I may be at the higher end of the addiction scale. Checking Twitter is usually the first thing I do in the morning and the last thing I do at night.
I was always an information junkie with a lot of opinions. Now Twitter, in particular, has amplified and fed this addiction to a point where I am genuinely worried that it may be rewiring my brain.
My other-half is driven to, well, distraction. I realise my selfish, slavish behaviour is unfair and anti-social but it is as if I can't help myself.
And I find it very hard to focus on the work I should be doing and the real life going on around me. I have actually started to "reward" myself. If I send this work email, I get a little Twitter or Facebook break. It's not healthy.
So I tried a digital detox, a total break from the online world, for the best part of a week. The rules are simple. No time online unless it is strictly work-related. My phone would be used only for making or taking calls.
And it was a small revelation. There is a buzz-phrase used by those who study this area, they talk about the "Heads-Down Generation".
We spend a large portion of our lives crouched over tiny screens, giving all of our attention to the virtual world. You see people on buses watching TV, catching up on the latest goals from the Premier League or feeding into their social media.
On a bus trip into town, I sat right at the front on the top deck and kept my phone, for once, in my pocket. I looked out on the world. I wandered into a newsagent to get my favourite classic car magazine and spent a lovely half-hour over a coffee, with the feel of glossy pages in my hands rather than the cold metal and harsh, glaring screen of a device.

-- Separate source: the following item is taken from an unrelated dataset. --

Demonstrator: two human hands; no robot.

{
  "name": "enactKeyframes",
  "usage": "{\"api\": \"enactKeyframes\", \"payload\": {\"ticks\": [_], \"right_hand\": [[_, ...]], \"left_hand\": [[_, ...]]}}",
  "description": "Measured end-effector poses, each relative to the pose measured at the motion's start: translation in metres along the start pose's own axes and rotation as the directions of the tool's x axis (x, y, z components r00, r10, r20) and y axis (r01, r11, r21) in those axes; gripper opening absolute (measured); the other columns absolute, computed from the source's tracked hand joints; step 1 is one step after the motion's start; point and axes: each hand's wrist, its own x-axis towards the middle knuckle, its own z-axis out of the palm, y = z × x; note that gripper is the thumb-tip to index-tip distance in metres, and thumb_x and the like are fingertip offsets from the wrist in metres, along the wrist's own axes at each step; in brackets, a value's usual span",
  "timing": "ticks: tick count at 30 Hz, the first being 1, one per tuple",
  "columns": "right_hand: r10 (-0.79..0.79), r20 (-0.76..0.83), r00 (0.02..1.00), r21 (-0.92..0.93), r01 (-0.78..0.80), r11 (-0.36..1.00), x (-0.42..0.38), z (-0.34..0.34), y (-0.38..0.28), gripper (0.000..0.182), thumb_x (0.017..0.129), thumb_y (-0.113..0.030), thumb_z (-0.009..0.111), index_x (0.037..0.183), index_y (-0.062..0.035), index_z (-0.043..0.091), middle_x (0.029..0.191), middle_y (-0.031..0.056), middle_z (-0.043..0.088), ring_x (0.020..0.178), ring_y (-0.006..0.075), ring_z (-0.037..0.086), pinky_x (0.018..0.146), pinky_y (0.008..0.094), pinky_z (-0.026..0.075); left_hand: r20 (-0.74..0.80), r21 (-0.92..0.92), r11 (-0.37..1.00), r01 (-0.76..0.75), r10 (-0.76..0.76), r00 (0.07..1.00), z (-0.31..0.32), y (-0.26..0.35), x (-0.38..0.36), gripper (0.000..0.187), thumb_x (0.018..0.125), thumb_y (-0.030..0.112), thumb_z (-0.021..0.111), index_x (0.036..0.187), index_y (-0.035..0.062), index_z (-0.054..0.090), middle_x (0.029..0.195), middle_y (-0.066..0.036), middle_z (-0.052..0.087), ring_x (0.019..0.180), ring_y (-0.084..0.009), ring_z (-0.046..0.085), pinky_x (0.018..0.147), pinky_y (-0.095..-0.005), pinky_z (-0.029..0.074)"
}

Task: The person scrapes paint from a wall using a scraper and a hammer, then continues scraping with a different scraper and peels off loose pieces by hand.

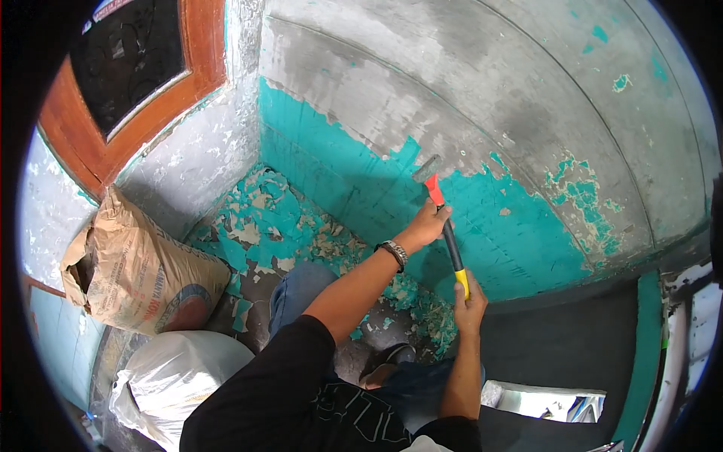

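Observation:
A long-handled scraper (450, 245) with a red neck, dark shaft and yellow end slants across the wall in front of me. Its flat metal blade lies against the wall, at the ragged border between turquoise paint (354, 169) and bare grey surface. My left hand (428, 226), with a bracelet at the wrist, is closed around the shaft just below the red part. Lower down, my right hand (470, 303) grips the yellow end.
Peeled turquoise flakes (260, 215) cover the floor along the wall's foot. To the left stand an opened brown paper sack (154, 275) and a white plastic bag (181, 369). A wooden-framed window (203, 56) is at upper left. Turquoise patches (584, 203) remain on the wall at right.

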Motion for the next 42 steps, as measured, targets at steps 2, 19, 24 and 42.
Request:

I still buy a newspaper most days, it's a good habit I don't think any grown-up should get out of. And to be honest, I started to feel a sense of superiority over the poor, enslaved sheep around me, flicking away on their screens. The fools!
At home, I read a book or listened to the radio. Or just sat in splendid isolation.

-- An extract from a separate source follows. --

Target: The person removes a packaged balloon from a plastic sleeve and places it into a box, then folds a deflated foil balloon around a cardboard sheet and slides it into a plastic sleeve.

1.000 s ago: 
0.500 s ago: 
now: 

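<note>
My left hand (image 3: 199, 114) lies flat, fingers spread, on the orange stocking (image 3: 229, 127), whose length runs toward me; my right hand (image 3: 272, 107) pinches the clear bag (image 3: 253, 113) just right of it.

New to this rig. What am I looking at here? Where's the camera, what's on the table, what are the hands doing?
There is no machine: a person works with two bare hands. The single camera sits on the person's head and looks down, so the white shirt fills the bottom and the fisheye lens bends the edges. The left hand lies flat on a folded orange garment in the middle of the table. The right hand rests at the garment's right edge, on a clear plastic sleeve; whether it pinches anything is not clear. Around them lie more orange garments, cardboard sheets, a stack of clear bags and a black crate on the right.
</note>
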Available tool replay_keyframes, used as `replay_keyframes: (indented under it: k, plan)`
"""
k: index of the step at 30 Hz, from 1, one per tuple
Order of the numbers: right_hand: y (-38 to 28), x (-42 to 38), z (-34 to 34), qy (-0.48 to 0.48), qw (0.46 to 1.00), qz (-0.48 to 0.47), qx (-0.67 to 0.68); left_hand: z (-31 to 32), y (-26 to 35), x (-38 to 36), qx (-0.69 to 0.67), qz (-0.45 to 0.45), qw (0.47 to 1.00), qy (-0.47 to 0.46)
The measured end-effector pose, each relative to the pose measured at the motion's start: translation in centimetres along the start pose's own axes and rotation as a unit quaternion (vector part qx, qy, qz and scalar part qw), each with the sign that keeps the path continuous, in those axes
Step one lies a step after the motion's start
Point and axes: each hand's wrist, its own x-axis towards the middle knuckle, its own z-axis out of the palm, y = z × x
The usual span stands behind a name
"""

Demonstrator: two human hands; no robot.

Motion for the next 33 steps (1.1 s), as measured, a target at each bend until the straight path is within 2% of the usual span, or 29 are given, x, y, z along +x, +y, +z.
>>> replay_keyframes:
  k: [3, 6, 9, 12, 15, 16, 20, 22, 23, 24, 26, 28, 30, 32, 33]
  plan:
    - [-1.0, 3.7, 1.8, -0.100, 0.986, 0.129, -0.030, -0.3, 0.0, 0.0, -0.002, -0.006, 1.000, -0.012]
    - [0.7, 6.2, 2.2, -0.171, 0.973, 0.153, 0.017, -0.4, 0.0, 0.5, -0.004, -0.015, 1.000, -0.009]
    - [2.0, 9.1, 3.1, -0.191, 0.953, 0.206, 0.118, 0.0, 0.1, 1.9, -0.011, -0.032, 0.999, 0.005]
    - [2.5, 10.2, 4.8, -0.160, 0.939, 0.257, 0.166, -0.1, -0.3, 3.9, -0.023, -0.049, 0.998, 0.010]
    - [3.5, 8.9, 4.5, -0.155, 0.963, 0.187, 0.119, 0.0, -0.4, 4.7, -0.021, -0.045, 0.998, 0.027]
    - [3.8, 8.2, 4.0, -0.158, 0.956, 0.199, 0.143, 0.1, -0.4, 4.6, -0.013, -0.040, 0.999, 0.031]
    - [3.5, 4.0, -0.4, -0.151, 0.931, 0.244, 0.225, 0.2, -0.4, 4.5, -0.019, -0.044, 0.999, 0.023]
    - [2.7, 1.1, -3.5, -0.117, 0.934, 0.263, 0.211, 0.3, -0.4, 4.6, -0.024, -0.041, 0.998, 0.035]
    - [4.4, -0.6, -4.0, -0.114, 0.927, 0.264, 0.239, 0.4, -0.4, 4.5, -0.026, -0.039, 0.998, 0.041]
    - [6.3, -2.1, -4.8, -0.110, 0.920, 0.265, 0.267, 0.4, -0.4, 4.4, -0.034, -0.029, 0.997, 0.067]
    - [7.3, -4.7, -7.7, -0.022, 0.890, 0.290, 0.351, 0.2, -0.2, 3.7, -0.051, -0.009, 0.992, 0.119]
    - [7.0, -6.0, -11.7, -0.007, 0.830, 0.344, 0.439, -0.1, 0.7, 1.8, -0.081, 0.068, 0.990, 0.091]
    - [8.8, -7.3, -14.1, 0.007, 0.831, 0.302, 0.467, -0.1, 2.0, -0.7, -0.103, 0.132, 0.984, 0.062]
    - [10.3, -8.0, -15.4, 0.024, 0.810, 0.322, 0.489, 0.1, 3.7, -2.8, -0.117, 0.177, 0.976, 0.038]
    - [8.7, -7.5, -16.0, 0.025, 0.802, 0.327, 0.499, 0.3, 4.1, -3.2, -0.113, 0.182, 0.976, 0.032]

Technology, however, is changing our lives in ways that we are only beginning to understand.
A new report by Public Health England found that excessive "screen time" -more than four hours a day - was linked to anxiety and depression in children.

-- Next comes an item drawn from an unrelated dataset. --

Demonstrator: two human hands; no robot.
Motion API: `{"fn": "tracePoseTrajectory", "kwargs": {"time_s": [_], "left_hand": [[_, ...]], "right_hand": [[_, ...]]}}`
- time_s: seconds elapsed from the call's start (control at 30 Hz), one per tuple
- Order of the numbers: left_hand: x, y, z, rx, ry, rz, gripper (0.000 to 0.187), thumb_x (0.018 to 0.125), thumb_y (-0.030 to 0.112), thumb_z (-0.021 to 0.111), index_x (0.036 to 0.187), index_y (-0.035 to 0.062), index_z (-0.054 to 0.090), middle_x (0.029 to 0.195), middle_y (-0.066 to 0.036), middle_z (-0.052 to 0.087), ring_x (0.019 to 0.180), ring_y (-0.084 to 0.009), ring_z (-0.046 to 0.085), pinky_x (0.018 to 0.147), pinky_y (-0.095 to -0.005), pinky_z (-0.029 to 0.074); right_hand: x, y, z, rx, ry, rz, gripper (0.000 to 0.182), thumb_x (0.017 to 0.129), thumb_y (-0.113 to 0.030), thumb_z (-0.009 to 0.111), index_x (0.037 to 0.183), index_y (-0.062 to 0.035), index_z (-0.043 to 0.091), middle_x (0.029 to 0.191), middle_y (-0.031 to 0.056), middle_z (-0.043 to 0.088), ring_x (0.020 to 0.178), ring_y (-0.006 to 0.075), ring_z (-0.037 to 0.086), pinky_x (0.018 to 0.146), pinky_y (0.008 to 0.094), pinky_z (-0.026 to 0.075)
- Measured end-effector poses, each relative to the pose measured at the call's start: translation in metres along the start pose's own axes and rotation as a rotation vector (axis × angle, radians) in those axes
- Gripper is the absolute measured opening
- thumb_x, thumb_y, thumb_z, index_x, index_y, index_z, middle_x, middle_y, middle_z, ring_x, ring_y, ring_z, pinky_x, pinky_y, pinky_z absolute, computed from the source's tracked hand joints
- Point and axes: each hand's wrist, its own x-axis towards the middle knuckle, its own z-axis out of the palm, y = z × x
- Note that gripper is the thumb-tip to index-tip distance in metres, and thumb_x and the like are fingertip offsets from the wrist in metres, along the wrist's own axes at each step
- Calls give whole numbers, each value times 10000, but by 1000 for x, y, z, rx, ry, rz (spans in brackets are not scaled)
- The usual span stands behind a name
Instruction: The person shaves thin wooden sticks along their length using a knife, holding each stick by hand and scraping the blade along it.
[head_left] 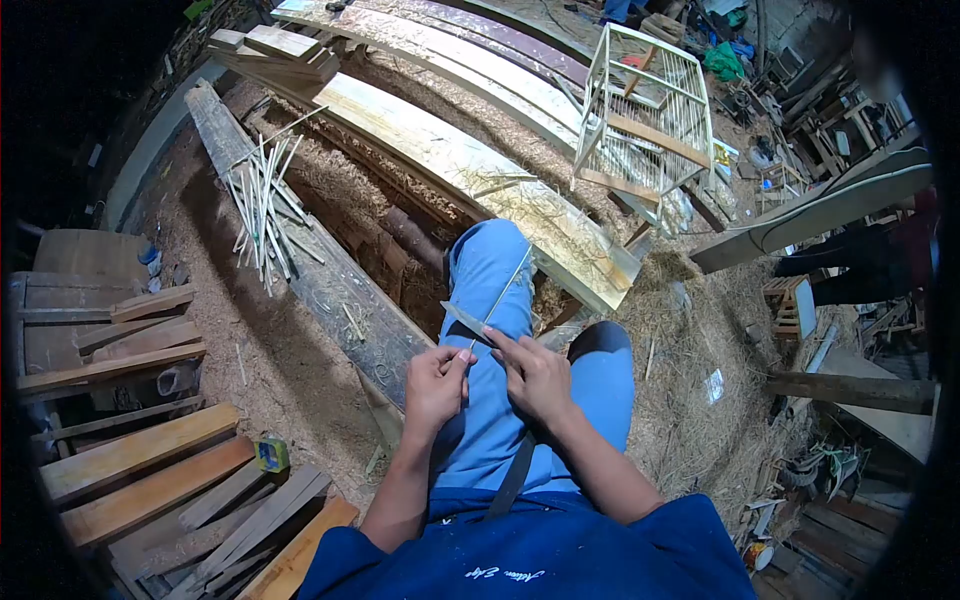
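Observation:
Over my lap, my left hand (pixel 437 388) pinches the near end of a thin pale stick (pixel 508 285), which slants up and right across my blue trouser leg. My right hand (pixel 535 377) is closed on a knife, its forefinger stretched along it; the blade (pixel 463 320) points up and left and crosses the stick. The knife's handle is hidden in the fingers. Beyond my left hand, a loose pile of thin sticks (pixel 265 210) lies on a worn plank (pixel 345 290).
A slatted wooden cage (pixel 648 125) stands at the upper right, beyond a long pale board (pixel 450 155). Cut wood pieces (pixel 150 455) and a yellow-green tape measure (pixel 271 455) lie at the lower left. Shavings cover the ground (pixel 285 375). A person's dark-clothed legs (pixel 840 265) show far right.

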Motion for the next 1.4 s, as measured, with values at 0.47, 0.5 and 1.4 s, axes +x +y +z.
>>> {"fn": "tracePoseTrajectory", "kwargs": {"time_s": [0.47, 0.5, 1.4], "left_hand": [[-89, -16, -60, -37, -41, -175, 234, 1028, 179, 606, 938, -10, 710, 565, 14, 562, 449, -35, 464, 414, -210, 331], [-93, -19, -66, -37, -39, -176, 234, 1028, 179, 606, 938, -10, 710, 565, 14, 562, 449, -35, 464, 414, -210, 331], [-18, 5, -28, -5, -145, -121, 284, 1055, 220, 539, 956, -13, 667, 574, -39, 607, 392, -73, 480, 374, -229, 362]], "right_hand": [[1, 0, 1, -18, 37, 25, 382, 926, -196, 690, 1299, -284, 693, 698, 83, 560, 606, 302, 612, 542, 439, 461], [2, -1, 1, -23, 53, 26, 386, 927, -190, 689, 1301, -285, 691, 701, 85, 566, 611, 304, 612, 547, 439, 464], [-14, -18, -14, 93, -40, 33, 356, 918, -173, 709, 1272, -204, 709, 732, 104, 614, 618, 299, 625, 558, 411, 486]]}}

Face-to-face time, actually talking to friends and family, reduced anxiety.
However, 70pc of those aged 16-24 surveyed say they now prefer to text rather than talk. The more "connected" we become, the less human interaction we have. We are building digital walls around ourselves.
I won't get out of the Twitter habit. For me, it's like a giant pub conversation, with all that this entails. You chat with the witty and the dumb, the interesting and the fascinatingly mundane. Like many, I have largely got out of the Facebook habit, but I still use it to keep in contact with the many who have left Ireland.
I'll always be an information and opinion junkie with lots to say. It's just the way I am wired.
But from now on, I plan regular digital detoxes. It's good for the soul and highly recommended. And I vow to go through life more heads up than down.
We're spending hours on our phones every day
The latest major study for the UK and Ireland found the average adult spends 43 hours a month online.
That may not sound like a lot. However, if you use a desktop in work, stare at your smartphone on your commute and then watch TV when you get home, you could be spending up to nine hours a day looking at a screen.
We are now multi-device users and the way we live our increasingly connected lives is also changing.
• Social Media is now the top internet activity. A survey of US adults who were regularly online found that social- media sites such as Facebook and Twitter consumed the lion's share of their time, with email trailing in second.
• Mobile - 60pc of social-media time is spent not on desktops but on smartphones and tablets.